WORK INSTRUCTION – Type the entries out once more. Match them exactly.

(DATA SUPPLIED begins)

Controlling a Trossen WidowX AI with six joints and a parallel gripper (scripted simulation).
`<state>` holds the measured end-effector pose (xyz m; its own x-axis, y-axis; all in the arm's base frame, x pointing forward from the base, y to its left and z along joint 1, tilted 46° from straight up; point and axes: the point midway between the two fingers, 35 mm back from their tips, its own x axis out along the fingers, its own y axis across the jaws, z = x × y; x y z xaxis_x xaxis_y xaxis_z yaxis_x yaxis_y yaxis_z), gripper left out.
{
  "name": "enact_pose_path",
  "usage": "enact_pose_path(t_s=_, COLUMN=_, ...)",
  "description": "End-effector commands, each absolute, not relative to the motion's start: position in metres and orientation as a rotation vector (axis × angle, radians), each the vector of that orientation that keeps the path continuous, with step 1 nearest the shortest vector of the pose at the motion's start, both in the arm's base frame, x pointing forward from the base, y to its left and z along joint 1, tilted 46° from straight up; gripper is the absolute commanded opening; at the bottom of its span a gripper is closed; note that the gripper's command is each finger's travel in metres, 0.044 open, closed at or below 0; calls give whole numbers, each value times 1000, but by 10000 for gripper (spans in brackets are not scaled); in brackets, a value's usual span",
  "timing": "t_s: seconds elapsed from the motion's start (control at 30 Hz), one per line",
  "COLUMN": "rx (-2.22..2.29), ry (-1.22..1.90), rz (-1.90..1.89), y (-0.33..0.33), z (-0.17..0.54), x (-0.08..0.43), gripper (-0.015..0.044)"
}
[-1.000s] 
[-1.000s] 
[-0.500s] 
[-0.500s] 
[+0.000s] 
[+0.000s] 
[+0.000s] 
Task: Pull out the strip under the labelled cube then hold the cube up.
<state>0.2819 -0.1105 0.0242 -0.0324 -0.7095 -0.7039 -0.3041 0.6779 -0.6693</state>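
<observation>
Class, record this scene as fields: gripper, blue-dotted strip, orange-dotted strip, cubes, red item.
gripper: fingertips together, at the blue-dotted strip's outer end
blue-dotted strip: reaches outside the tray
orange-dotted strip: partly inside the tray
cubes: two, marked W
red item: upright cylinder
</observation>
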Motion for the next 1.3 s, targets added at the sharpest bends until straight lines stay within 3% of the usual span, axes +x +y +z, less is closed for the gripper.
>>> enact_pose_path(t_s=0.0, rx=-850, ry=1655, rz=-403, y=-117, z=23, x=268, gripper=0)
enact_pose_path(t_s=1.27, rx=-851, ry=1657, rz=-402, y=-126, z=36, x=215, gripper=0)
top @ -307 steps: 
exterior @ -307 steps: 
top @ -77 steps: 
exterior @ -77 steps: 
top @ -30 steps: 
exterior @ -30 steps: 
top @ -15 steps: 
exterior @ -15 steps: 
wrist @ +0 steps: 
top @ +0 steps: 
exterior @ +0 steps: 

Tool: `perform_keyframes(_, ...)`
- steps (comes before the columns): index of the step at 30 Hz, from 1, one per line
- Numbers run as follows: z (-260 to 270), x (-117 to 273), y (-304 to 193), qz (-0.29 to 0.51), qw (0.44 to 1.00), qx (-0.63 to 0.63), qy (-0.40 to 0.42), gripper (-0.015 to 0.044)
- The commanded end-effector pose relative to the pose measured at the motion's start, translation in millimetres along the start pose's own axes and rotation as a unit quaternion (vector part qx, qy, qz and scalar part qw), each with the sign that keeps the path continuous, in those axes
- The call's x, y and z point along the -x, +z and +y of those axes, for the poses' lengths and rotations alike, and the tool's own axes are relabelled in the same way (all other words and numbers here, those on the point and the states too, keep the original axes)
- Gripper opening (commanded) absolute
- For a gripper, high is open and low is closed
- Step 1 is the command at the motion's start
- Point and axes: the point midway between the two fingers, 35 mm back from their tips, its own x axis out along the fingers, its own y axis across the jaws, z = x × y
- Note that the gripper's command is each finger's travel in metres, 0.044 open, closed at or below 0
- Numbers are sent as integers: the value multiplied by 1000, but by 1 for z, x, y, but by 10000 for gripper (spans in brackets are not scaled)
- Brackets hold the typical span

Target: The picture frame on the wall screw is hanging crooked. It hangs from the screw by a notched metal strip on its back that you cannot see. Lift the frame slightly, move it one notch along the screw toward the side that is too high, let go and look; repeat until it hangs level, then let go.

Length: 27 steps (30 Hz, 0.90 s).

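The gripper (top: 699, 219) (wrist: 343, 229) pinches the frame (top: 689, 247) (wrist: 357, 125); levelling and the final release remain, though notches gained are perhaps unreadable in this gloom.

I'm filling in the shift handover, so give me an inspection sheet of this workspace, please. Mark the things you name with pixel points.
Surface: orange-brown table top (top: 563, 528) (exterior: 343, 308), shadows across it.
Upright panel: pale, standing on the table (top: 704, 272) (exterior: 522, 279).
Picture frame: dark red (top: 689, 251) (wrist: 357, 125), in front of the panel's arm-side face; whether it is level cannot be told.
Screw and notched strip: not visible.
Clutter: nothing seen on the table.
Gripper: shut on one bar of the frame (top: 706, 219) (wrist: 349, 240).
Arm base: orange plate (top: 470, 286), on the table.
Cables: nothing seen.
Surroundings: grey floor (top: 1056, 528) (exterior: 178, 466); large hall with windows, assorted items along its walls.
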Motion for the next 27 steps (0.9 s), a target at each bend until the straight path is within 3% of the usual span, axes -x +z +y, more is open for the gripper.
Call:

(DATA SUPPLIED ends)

RESULT OF THE EXERCISE –
Controlling a Trossen WidowX AI with six joints and a parallel gripper (scripted simulation).
`<state>` holds the measured end-effector pose (xyz m; its own x-axis, y-axis; all in the arm's base frame, x pointing forward from the base, y to its left and z along joint 1, tilted 46° from straight up; point and axes: the point midway between the two fingers, 35 mm back from their tips, its own x axis out along the fingers, its own y axis across the jaws, z = x × y; x y z xaxis_x xaxis_y xaxis_z yaxis_x yaxis_y yaxis_z), gripper left out.
{
  "name": "enact_pose_path",
  "usage": "enact_pose_path(t_s=_, COLUMN=_, ...)",
  "description": "End-effector commands, each absolute, not relative to the motion's start: position in metres and orientation as a rotation vector (axis × angle, radians), each the vector of that orientation that keeps the path continuous, with step 1 nearest the shortest vector of the pose at the motion's start, both in the arm's base frame, x pointing forward from the base, y to its left and z along joint 1, tilted 46° from straight up; gripper is the absolute commanded opening; at the bottom of its span a gripper is closed; note that the gripper's command is each finger's travel in metres, 0.044 open, closed at or below 0; calls give whole numbers, each value times 1000, but by 10000 for gripper (spans in brackets are not scaled); in brackets, a value's usual span",
  "timing": "t_s: seconds elapsed from the motion's start (control at 30 Hz), one per line",
  "COLUMN": "rx (-2.22..2.29), ry (-1.22..1.90), rz (-1.90..1.89), y (-0.33..0.33), z (-0.17..0.54), x (-0.08..0.43), gripper (-0.015..0.044)"
}
[-1.000s] 
[-1.000s] 
[-0.500s] 
[-0.500s] 
[+0.000s] 
[+0.000s] 
[+0.000s] 
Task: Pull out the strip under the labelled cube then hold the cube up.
<state>0.2819 -0.1105 0.0242 -0.0324 -0.7095 -0.7039 -0.3041 0.6779 -0.6693</state>
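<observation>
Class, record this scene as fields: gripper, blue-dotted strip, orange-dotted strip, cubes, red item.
gripper: fingertips together, at the blue-dotted strip's outer end
blue-dotted strip: reaches outside the tray
orange-dotted strip: partly inside the tray
cubes: two, marked W
red item: upright cylinder
</observation>
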Motion for the next 1.3 s, targets added at the sharpest bends until straight lines stay within 3% of the usual span, axes +x +y +z, less is closed for the gripper.
>>> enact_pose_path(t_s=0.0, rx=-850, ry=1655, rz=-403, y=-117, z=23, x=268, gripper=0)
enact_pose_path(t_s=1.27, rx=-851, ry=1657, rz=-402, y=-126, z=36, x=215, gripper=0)
top @ -307 steps: 
exterior @ -307 steps: 
top @ -77 steps: 
exterior @ -77 steps: 
top @ -30 steps: 
exterior @ -30 steps: 
top @ -15 steps: 
exterior @ -15 steps: 
wrist @ +0 steps: 
top @ +0 steps: 
exterior @ +0 steps: 

Tool: `perform_keyframes(_, ...)`
- steps (comes before the columns): index of the step at 30 Hz, from 1, one per line
- Numbers run as follows: z (-260 to 270), x (-117 to 273), y (-304 to 193), qz (-0.29 to 0.51), qw (0.44 to 1.00), qx (-0.63 to 0.63), qy (-0.40 to 0.42), gripper (-0.015 to 0.044)
- The commanded end-effector pose relative to the pose measured at the motion's start, translation in millimetres along the start pose's own axes and rotation as a unit quaternion (vector part qx, qy, qz and scalar part qw), each with the sign that keeps the path continuous, in those axes
- The call's x, y and z point along the -x, +z and +y of those axes, for the poses' lengths and rotations alike, and the tool's own axes are relabelled in the same way (all other words and numbers here, those on the point and the states too, keep the original axes)
- Gripper opening (commanded) absolute
- For a gripper, high is open and low is closed
- Step 1 is the command at the motion's start
- Point and axes: the point midway between the two fingers, 35 mm back from their tips, its own x axis out along the fingers, its own y axis across the jaws, z = x × y
- Note that the gripper's command is each finger's travel in metres, 0.044 open, closed at or below 0
- Numbers are sent as integers: the value multiplied by 1000, but by 1 for z, x, y, but by 10000 for gripper (spans in brackets are not scaled)
- Brackets hold the typical span

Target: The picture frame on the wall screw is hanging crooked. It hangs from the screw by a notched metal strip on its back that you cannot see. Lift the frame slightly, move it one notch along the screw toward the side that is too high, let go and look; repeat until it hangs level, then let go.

Length: 27 steps (30 Hz, 0.90 s).

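The gripper (top: 699, 219) (wrist: 343, 229) pinches the frame (top: 689, 247) (wrist: 357, 125); levelling and the final release remain, though notches gained are perhaps unreadable in this gloom.

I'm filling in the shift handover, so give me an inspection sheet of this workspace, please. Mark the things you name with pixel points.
Surface: orange-brown table top (top: 563, 528) (exterior: 343, 308), shadows across it.
Upright panel: pale, standing on the table (top: 704, 272) (exterior: 522, 279).
Picture frame: dark red (top: 689, 251) (wrist: 357, 125), in front of the panel's arm-side face; whether it is level cannot be told.
Screw and notched strip: not visible.
Clutter: nothing seen on the table.
Gripper: shut on one bar of the frame (top: 706, 219) (wrist: 349, 240).
Arm base: orange plate (top: 470, 286), on the table.
Cables: nothing seen.
Surroundings: grey floor (top: 1056, 528) (exterior: 178, 466); large hall with windows, assorted items along its walls.
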Motion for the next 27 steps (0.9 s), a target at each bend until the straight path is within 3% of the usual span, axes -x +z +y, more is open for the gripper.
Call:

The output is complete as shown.